Wanda Austin, a member of the USC Board of Trustees and former CEO of The Aerospace Corp., will lead the university on an interim basis while a search is conducted for a new president, according to Board of Trustees Chairman Rick Caruso.

“The board and I are committed to an ambitious, aggressive agenda for change,” Caruso wrote in a letter to the USC community. “As I have said previously, it is evident that the recent crises have resulted from systemic and cultural failures. Both the behavior and the environment that allowed it to persist are inexcusable and will no longer be tolerated. Most importantly, we must understand exactly why these failures occurred and take bold action to reform what is broken so that they never happen again.”

Calls for Nikias’ departure escalated earlier this year following revelations that longtime campus gynecologist Dr. George Tyndall had been the subject of years of complaints about sexual misconduct during exams conducted at the student health center.
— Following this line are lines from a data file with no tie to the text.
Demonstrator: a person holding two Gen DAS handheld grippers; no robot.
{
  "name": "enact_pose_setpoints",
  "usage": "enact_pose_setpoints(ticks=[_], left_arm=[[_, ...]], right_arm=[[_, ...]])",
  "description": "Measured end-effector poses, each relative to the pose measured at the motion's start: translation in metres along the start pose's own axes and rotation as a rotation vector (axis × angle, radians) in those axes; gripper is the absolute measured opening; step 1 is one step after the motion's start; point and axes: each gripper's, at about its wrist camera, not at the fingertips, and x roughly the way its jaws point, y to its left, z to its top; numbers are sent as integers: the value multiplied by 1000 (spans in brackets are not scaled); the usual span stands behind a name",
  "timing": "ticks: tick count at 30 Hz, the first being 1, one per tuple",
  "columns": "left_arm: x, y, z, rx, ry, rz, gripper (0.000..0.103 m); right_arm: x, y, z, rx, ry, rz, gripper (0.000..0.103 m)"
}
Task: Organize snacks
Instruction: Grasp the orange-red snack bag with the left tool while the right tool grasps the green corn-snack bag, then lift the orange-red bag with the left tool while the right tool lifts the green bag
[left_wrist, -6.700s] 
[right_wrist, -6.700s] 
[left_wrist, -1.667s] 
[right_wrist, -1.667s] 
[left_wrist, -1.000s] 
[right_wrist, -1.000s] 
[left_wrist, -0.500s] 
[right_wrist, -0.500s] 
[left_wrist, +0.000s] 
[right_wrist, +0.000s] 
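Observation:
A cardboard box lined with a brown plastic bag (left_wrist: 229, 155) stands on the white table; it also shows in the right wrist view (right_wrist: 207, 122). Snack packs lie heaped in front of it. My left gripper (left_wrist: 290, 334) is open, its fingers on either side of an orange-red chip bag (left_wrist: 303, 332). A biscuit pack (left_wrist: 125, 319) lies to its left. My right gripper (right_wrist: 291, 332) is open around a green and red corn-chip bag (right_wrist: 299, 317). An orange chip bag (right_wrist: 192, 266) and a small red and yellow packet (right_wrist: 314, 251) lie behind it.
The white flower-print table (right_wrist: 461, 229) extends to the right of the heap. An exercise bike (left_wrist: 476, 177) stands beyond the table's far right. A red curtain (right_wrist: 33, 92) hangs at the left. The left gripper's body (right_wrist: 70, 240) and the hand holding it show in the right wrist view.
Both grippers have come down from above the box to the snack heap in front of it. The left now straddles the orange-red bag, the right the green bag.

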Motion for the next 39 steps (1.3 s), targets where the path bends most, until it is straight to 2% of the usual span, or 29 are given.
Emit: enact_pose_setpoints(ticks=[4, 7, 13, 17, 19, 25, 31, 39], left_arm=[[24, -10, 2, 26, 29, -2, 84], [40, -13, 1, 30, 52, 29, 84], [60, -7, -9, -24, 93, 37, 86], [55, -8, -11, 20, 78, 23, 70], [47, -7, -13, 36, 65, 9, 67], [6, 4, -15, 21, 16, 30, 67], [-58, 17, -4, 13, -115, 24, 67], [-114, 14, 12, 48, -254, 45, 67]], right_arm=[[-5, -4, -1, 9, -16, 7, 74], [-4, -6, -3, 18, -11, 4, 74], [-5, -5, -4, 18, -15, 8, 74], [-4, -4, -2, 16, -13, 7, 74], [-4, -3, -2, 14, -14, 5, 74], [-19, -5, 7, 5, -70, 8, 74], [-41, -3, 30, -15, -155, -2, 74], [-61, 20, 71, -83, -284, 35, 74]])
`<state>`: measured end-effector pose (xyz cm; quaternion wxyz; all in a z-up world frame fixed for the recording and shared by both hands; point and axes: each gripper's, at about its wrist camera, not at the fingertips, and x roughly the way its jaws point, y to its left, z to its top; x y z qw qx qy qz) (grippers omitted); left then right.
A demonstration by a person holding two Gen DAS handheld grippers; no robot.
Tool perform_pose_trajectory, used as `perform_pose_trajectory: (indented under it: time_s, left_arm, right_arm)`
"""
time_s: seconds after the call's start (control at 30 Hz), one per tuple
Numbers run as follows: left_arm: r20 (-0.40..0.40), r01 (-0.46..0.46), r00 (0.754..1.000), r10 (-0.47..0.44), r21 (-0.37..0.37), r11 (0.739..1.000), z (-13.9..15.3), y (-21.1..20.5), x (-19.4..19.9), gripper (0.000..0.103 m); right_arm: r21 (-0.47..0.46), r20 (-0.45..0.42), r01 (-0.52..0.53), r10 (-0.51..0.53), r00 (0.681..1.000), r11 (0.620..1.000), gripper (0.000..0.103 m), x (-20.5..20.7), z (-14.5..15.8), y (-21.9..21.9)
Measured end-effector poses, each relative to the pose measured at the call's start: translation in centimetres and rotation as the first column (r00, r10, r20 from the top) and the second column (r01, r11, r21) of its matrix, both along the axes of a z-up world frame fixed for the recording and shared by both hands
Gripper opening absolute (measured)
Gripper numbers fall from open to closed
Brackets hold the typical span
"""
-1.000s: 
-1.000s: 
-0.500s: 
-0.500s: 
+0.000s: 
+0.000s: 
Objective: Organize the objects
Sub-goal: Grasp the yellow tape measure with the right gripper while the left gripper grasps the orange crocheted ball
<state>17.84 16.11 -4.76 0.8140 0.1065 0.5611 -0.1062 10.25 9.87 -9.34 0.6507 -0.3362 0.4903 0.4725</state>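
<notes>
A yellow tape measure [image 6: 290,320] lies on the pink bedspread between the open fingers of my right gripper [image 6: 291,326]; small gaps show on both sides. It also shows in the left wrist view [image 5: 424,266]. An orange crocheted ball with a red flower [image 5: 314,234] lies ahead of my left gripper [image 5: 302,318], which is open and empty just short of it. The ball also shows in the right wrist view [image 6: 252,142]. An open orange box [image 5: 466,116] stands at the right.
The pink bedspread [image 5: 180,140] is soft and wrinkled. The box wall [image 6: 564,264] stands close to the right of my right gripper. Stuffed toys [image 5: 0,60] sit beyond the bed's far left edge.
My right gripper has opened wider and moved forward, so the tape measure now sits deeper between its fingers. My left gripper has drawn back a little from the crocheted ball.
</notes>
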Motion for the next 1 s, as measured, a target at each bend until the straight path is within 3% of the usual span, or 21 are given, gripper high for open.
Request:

In the weeks since, hundreds of former students have filed lawsuits against the university.

The scandal involving Tyndall and his removal — which the university acknowledged publicly in response to a months-long investigation by the Los Angeles Times — was the third involving doctors tied to USC that came to light in the past year.

Former dean and longtime USC fundraiser Dr. Carmen Puliafito was fired by the school last August the wake of the newspaper’s report that he abused heroin, methamphetamine and other illegal drugs, including on days he worked as an eye doctor in university facilities. The Times also reported that a 21-year-old prostitute overdosed while taking drugs with Puliafito at a Pasadena hotel and accused the university of turning a blind eye to complaints about the dean.

Puliafito’s replacement, Dr. Rohit Varma, resigned in October as the newspaper was preparing to publish a story disclosing that he had been formally disciplined by USC in 2003 following allegations that he sexually harassed a young researcher while he was a junior professor supervising her work.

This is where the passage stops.